_ASSIGNED TASK_. Exactly and only the lines below from the one containing "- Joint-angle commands" down to the one containing "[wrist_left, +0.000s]" are wanted, both included; please exclude every picture.

_SOURCE RECORDS_.
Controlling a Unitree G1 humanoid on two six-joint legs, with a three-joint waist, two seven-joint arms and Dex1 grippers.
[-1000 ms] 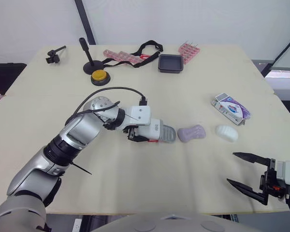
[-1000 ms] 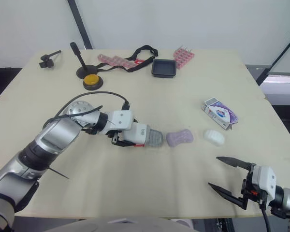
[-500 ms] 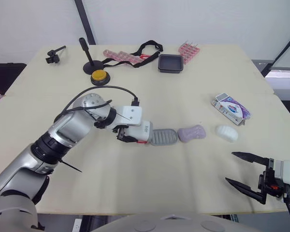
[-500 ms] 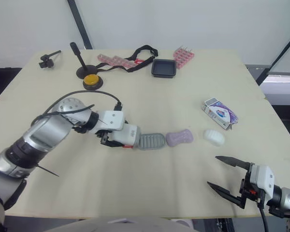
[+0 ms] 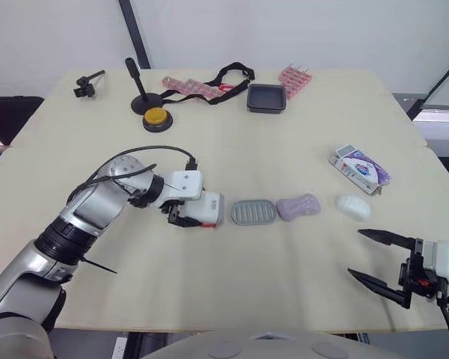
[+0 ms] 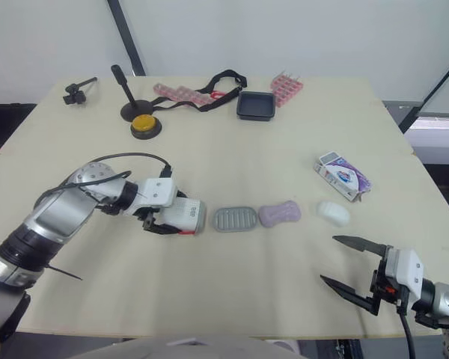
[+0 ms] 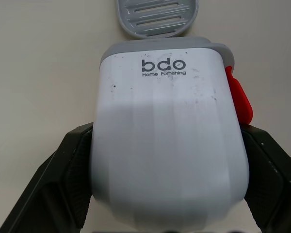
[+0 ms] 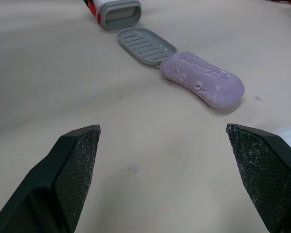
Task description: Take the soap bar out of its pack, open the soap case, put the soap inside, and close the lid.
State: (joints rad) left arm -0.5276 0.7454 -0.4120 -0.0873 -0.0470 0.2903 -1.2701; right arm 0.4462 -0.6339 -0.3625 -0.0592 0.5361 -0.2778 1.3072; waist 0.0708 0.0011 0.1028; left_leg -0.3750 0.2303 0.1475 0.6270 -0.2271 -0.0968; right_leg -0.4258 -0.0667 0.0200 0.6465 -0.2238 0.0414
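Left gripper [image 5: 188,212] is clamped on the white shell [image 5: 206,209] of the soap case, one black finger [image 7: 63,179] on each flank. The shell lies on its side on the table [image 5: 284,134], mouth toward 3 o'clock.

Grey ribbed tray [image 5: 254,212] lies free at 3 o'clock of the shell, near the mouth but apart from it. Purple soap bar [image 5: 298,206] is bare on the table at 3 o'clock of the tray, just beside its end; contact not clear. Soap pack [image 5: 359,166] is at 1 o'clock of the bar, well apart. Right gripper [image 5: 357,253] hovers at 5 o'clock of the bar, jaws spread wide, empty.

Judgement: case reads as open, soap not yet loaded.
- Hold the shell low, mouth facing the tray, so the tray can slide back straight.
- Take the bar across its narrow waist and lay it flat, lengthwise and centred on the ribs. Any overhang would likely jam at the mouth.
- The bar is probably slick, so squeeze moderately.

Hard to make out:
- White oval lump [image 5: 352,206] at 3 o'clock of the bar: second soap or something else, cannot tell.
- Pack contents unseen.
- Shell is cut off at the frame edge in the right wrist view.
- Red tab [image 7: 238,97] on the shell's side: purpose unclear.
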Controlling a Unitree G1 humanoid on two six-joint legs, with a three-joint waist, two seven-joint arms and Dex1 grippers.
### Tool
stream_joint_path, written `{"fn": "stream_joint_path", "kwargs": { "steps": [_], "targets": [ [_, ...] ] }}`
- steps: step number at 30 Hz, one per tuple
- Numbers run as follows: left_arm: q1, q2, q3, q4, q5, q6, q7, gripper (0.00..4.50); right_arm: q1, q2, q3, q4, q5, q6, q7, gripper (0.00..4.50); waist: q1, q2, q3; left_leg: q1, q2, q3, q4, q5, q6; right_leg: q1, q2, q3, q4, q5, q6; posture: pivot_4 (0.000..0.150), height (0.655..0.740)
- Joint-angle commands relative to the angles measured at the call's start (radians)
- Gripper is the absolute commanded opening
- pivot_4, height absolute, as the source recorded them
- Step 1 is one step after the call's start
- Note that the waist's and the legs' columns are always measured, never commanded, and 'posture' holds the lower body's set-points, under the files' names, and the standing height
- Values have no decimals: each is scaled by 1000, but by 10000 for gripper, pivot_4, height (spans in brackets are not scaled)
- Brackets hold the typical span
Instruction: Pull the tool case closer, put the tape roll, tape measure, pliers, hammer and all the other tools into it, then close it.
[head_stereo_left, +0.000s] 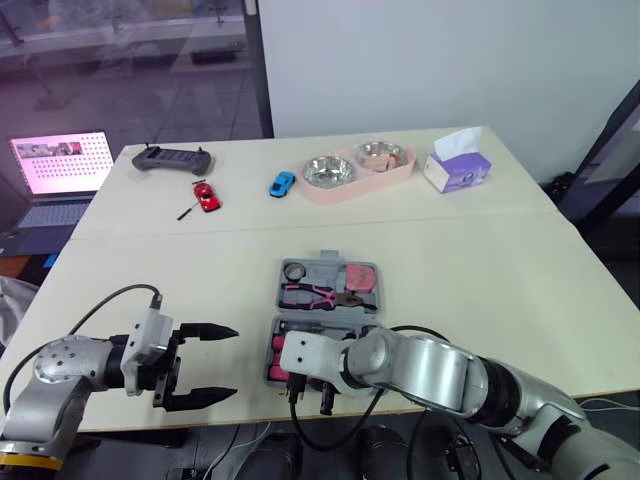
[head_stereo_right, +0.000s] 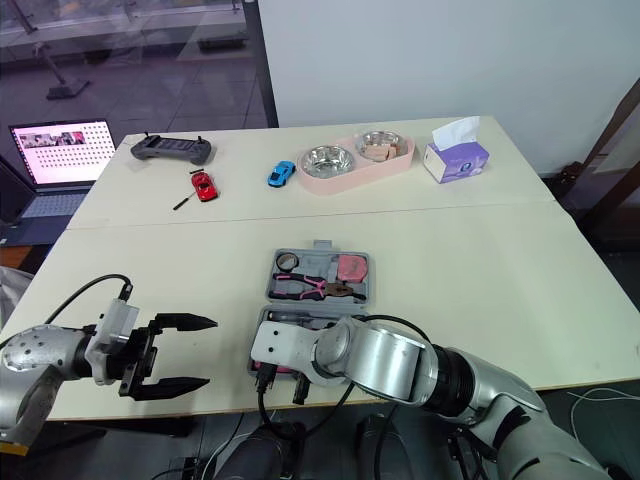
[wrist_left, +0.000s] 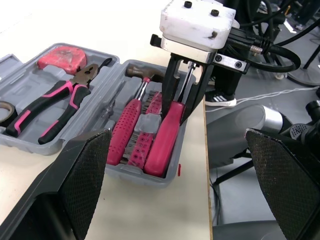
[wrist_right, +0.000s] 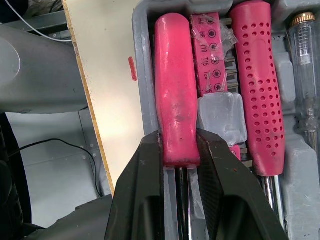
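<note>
R gripper (wrist_right: 179, 150): fingers (wrist_right: 150, 170) clamped on pink screwdriver (wrist_right: 174, 85), at shaft end of its handle.
Pink screwdriver: lies in tool case (head_stereo_left: 328, 257), near half, slot closest to worktop (head_stereo_left: 480, 290) front edge; looks seated or nrly so.
Long axis: runs L–R across robot, parallel to front edge & to hammer (wrist_right: 257, 85) handle alongside; bit holder (wrist_right: 210, 50) sits btwn the two.
Points: butt twd robot's L, shaft twd robot's R, passing btwn the fingers.
Nearer arm: R, clamped on it. L gripper (head_stereo_left: 232, 362) has fingers wide apart, holding nothing, over worktop just off case's L end, aimed at it.
Far half of case: pliers (wrist_left: 55, 107), tape measure (wrist_left: 62, 55), tape roll (wrist_left: 6, 107) lie in it; it lies flat open beyond the hinge, away from robot.
Next move (judgement): R fingers need to spread across handle's width, then back off upward, not along the axis, else tool may drag out of slot. After that, far half must fold twd robot to close.
</note>
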Motion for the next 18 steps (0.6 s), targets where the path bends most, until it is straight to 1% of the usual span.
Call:
{"fn": "stream_joint_path", "kwargs": {
  "steps": [1,2,4,6,11,13,16,18],
  "targets": [
    [-2,1,17,-23,-15,-4,3,45000,-4,2,6,0,-19,-16,-7,13958,0,0,0,0,0,0,0,0,0,0,0,0,0,0,0,1500,7370],
    [-2,1,17,-22,-15,-4,3,45000,-5,1,7,1,-20,-18,-6,17300,0,0,0,0,0,0,0,0,0,0,0,0,0,0,0,1500,7370],
    [-1,1,18,-22,-15,-5,2,45000,-6,1,9,2,-24,-22,-4,27642,0,0,0,0,0,0,0,0,0,0,0,0,0,0,0,1500,7370],
    [0,0,17,-23,-15,-5,3,45000,-9,-5,1,-2,-27,-27,2,36108,0,0,0,0,0,0,0,0,0,0,0,0,0,0,0,1500,7370],
    [-6,-1,16,-17,-13,-6,2,45000,12,-16,-66,-33,-14,-38,23,36108,0,0,0,0,0,0,-1,0,0,0,0,0,0,0,0,1500,7370],
    [-11,-2,14,-14,-12,-6,2,45000,40,-32,-110,-54,-15,-85,34,36108,1,0,0,0,0,0,0,0,0,0,0,0,0,0,0,1500,7370],
    [-16,-2,14,-10,-11,-6,1,45000,62,-50,-129,-64,-18,-130,53,36108,1,0,0,0,0,0,0,0,0,0,0,0,0,0,0,1500,7370],
    [-19,-2,12,-9,-11,-6,0,45000,108,-66,-160,-69,-20,-170,58,30642,2,-1,0,0,0,0,-1,0,0,0,0,0,0,0,0,1500,7370]
  ]
}}
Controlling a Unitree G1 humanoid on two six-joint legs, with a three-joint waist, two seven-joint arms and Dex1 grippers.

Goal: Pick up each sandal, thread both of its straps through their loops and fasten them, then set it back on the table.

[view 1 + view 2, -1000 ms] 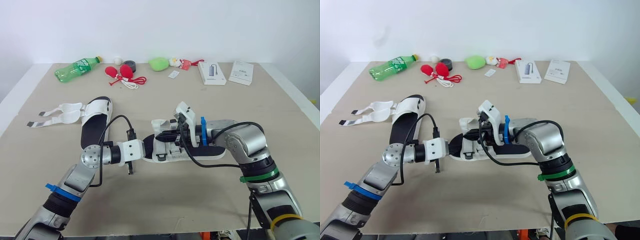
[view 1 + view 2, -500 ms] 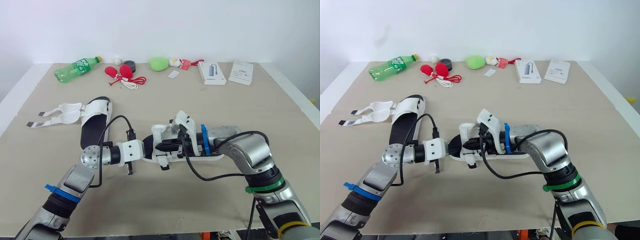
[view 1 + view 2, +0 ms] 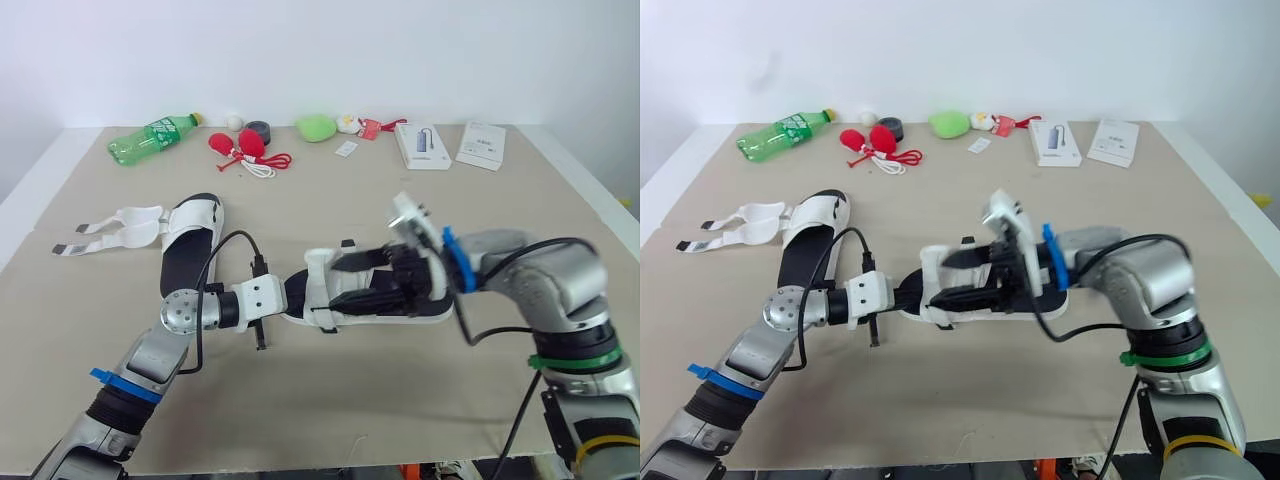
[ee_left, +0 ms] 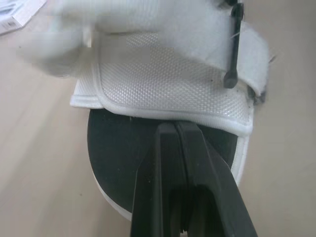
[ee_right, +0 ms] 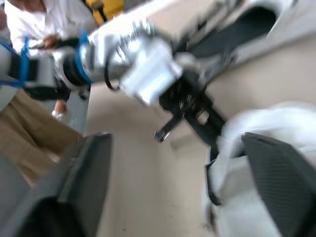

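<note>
**Ana:** Beige tabletop (image 3: 560, 230) first. One sandal (image 3: 420, 312) lies near its middle. The other sandal (image 3: 190, 240) is well apart toward the robot's left, its straps splayed loose.

**Ben:** Who has the middle one?

**Ana:** The left gripper (image 4: 174, 127). Its fingers are closed together, tips on the black footbed (image 4: 118, 148) just beside the white mesh strap (image 4: 163, 89). I judge it is pinning the shoe, not lifting it. The right gripper (image 3: 332, 285) reaches in from the far end, fingers spread wide and gripping nothing.

**Ben:** So it's catching a strap?

**Ana:** Likely. Hold the left firm so the sole can't slide. Close the right on the strap's free tip, not its padded middle, then pull in line with the loop. Whether anything is threaded already, I cannot tell.
</note>
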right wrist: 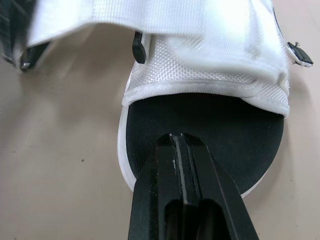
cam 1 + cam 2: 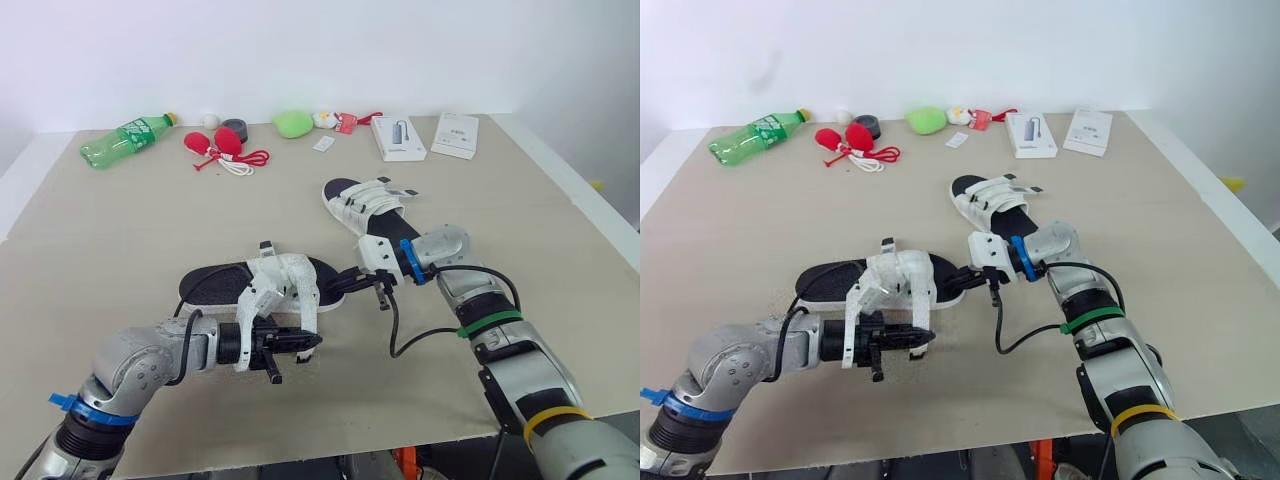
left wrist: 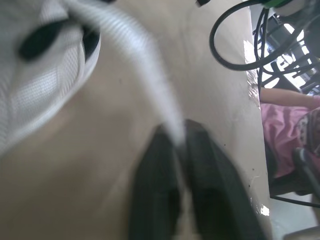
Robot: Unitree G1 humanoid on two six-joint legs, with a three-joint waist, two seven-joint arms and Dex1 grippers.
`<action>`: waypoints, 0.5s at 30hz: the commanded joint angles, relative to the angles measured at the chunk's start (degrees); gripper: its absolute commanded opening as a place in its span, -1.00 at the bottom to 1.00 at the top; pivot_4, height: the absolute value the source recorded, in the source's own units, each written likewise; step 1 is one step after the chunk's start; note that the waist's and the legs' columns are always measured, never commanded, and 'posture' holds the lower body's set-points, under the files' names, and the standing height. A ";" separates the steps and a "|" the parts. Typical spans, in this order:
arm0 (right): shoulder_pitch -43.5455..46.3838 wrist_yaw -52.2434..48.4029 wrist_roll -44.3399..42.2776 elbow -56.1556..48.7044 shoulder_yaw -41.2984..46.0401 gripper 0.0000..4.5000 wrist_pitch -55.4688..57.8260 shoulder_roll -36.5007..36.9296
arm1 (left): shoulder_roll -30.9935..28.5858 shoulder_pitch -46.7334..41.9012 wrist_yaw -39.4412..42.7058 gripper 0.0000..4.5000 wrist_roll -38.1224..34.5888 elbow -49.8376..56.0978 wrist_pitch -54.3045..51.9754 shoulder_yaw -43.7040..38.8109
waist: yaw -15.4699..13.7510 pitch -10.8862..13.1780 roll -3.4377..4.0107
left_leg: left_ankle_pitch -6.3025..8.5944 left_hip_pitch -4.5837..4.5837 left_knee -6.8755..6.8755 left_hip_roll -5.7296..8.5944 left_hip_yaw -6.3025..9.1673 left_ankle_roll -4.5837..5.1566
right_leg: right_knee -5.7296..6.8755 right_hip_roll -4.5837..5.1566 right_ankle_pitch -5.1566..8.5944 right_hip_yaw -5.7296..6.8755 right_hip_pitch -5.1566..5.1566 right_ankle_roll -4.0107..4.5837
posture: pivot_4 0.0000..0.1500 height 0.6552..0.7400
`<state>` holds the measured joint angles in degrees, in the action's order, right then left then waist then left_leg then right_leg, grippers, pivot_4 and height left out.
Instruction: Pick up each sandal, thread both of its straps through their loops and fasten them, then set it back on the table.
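Two white-strapped sandals with black footbeds lie on the tan table (image 2: 120,240). The near sandal (image 2: 225,283) is in front of me, its straps raised at the middle. My left gripper (image 2: 305,343) is just in front of it, shut on a white strap (image 3: 145,65) that runs down between its fingers (image 3: 160,170). My right gripper (image 2: 345,282) is shut, with its tips resting on the toe end of the same sandal (image 1: 200,115), over the black footbed. The second sandal (image 2: 365,205) lies farther back, beside my right forearm, untouched.
Along the far edge lie a green bottle (image 2: 125,138), red items with a cord (image 2: 225,148), a green object (image 2: 292,123) and two white boxes (image 2: 398,138). A black cable (image 2: 410,340) loops from my right wrist. A person's pink clothing (image 3: 290,135) shows beyond the table edge.
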<state>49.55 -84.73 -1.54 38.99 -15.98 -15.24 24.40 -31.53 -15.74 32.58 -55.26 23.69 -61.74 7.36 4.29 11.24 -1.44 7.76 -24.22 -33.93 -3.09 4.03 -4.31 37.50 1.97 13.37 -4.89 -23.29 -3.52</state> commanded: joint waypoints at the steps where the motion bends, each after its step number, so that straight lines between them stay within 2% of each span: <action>1: -0.63 -0.23 0.28 -0.95 -0.38 -1.00 0.22 0.76 | -0.48 -0.45 -0.15 -0.98 -4.57 0.79 -3.45 -4.27 | 0.01 0.00 0.00 | 0.00 0.00 -0.01 0.00 0.00 0.00 | 0.00 0.00 0.00 0.00 0.00 0.00 | 1.00 1.00; 5: -0.28 0.04 0.35 -0.42 -0.30 -1.00 -0.01 0.69 | -1.80 -3.73 -0.33 -0.98 -13.00 -2.92 -8.05 -11.48 | 0.00 0.00 0.00 | 0.00 0.00 -0.01 0.00 0.00 0.00 | 0.00 0.00 0.00 0.01 0.00 0.00 | 1.00 1.00; 10: 0.20 0.27 0.46 0.05 -0.34 -1.00 -0.18 0.52 | -0.54 -13.79 -4.59 -0.98 -20.71 -13.51 -11.81 -17.20 | 0.00 -0.01 -0.01 | 0.00 -0.04 -0.15 0.02 0.04 0.00 | 0.00 0.00 -0.04 0.04 0.04 -0.04 | 1.00 1.00; 15: 0.83 0.58 0.64 0.83 -0.30 -1.00 -0.47 0.38 | 0.39 -22.36 -5.07 -0.98 -16.65 -22.27 -12.38 -15.63 | 0.02 -0.01 -0.03 | 0.00 -0.05 -0.14 0.07 0.04 -0.02 | -0.07 0.02 -0.10 0.00 0.06 -0.16 | 1.00 1.00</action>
<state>49.67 -84.46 -1.54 39.29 -16.03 -15.49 24.55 -31.32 -35.81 27.36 -73.83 3.30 -74.16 -8.84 4.31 11.23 -1.47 7.76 -24.28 -34.06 -3.02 4.07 -4.33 37.44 1.99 13.17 -4.88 -23.23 -3.87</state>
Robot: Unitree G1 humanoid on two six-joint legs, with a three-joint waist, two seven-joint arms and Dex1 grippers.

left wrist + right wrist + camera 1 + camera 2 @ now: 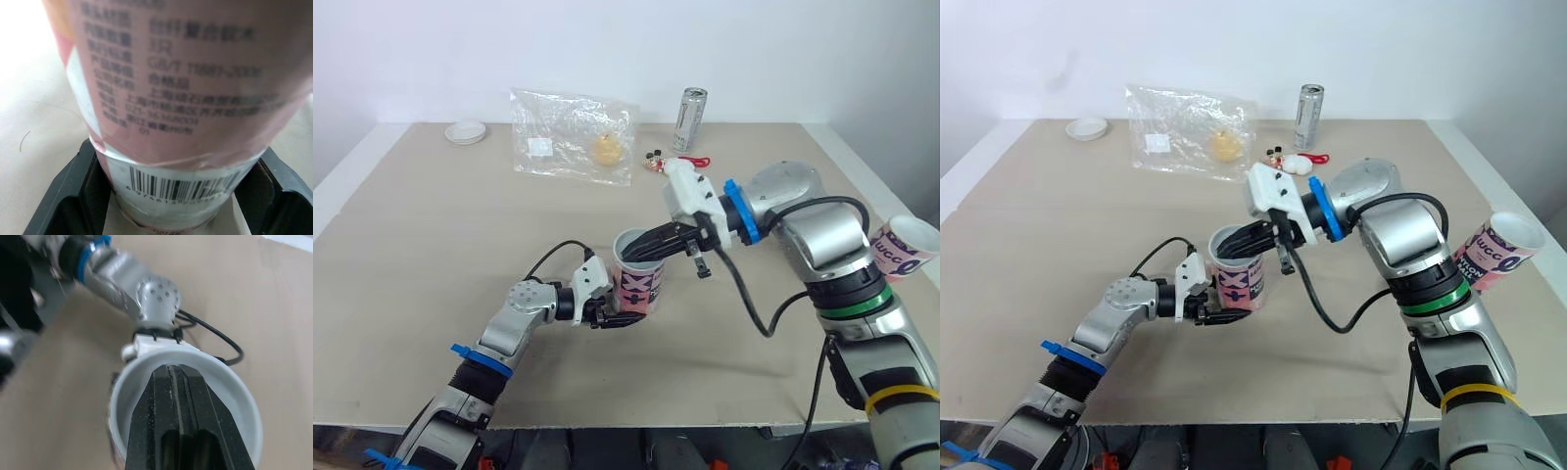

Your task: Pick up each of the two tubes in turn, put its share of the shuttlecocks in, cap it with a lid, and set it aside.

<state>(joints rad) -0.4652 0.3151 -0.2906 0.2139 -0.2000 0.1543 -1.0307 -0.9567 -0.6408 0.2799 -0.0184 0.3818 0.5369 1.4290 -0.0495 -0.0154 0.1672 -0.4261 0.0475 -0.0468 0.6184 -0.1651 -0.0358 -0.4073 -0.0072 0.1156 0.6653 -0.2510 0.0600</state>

_SOLUTION TO THE EXERCISE_.
- Joint-angle commands relative to the angles measured at the call's start (radians)
- Gripper is the absolute commanded opening
- pivot_4, height absolute, as the source recorded them
- Step 1 is one step after the call's start
- Note that the waist's and the legs' columns are always measured, never commanded, and 'posture' holds the lower body's set-points, under the files' names, and the standing height
- Values have no decimals: each is scaled by 1000, but by 10000 for gripper, pivot_4, height (spans in brackets are not scaled)
- Brackets hold the typical span
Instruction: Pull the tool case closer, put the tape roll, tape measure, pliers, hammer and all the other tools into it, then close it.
[head_stereo_left, +0.000s] 
[head_stereo_right, +0.000s] 
[wrist_left, +0.000s] 

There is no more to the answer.